Problem: Determine the count of lines in the data below that include the word "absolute", and give nothing besides it.

□ □ □ □ □ □ □

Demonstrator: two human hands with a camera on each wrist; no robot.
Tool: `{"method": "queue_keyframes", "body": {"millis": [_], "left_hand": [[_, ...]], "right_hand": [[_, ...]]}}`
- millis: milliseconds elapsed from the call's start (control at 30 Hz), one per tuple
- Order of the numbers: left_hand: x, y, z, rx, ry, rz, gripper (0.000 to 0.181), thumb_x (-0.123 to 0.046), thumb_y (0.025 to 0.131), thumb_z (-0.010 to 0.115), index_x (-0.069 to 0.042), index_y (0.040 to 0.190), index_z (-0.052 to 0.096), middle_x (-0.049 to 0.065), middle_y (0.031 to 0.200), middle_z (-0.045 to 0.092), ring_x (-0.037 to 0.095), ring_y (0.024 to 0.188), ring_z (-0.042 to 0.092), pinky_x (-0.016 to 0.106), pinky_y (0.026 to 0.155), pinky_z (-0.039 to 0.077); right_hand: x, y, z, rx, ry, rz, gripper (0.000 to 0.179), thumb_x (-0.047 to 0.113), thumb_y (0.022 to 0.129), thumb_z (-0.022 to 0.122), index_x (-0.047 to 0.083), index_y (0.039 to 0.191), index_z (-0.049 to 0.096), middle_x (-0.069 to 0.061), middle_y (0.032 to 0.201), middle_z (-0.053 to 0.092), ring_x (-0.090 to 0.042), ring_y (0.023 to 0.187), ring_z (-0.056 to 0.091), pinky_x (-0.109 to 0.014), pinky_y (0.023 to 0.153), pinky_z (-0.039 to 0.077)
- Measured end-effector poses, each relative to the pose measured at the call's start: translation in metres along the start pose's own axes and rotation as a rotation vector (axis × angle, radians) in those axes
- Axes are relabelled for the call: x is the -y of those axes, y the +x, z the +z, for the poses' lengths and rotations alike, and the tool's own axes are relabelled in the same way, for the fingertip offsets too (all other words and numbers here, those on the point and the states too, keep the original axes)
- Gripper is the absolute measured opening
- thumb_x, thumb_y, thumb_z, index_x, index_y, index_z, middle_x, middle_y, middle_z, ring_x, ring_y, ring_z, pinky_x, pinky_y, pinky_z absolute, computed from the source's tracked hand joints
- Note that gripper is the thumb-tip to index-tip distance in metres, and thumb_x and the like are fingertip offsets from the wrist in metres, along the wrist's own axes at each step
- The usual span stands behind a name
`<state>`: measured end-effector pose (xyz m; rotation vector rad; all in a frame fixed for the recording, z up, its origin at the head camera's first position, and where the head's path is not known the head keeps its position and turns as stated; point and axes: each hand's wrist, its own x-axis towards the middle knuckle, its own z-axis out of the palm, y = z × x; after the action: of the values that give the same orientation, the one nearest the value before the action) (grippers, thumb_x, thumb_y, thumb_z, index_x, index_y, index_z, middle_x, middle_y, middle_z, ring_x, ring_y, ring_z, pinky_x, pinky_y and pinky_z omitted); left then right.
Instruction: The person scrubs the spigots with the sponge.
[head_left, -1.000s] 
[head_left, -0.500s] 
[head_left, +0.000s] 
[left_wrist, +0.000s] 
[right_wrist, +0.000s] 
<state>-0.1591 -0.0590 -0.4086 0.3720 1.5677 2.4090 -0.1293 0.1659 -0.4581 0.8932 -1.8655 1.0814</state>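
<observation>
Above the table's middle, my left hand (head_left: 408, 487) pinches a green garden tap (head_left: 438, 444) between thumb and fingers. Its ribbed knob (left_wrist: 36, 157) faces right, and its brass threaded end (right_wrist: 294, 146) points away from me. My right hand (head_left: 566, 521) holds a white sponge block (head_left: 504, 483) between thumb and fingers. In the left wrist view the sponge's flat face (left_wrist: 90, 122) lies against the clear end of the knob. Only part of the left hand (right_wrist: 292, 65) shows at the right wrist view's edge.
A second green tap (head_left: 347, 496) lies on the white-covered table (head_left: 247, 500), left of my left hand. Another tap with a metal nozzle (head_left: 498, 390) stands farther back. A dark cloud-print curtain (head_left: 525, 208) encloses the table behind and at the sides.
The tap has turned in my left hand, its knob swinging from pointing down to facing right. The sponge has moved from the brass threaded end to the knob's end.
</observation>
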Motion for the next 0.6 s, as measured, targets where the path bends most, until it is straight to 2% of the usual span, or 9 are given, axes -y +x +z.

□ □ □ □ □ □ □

Solution to this task: 2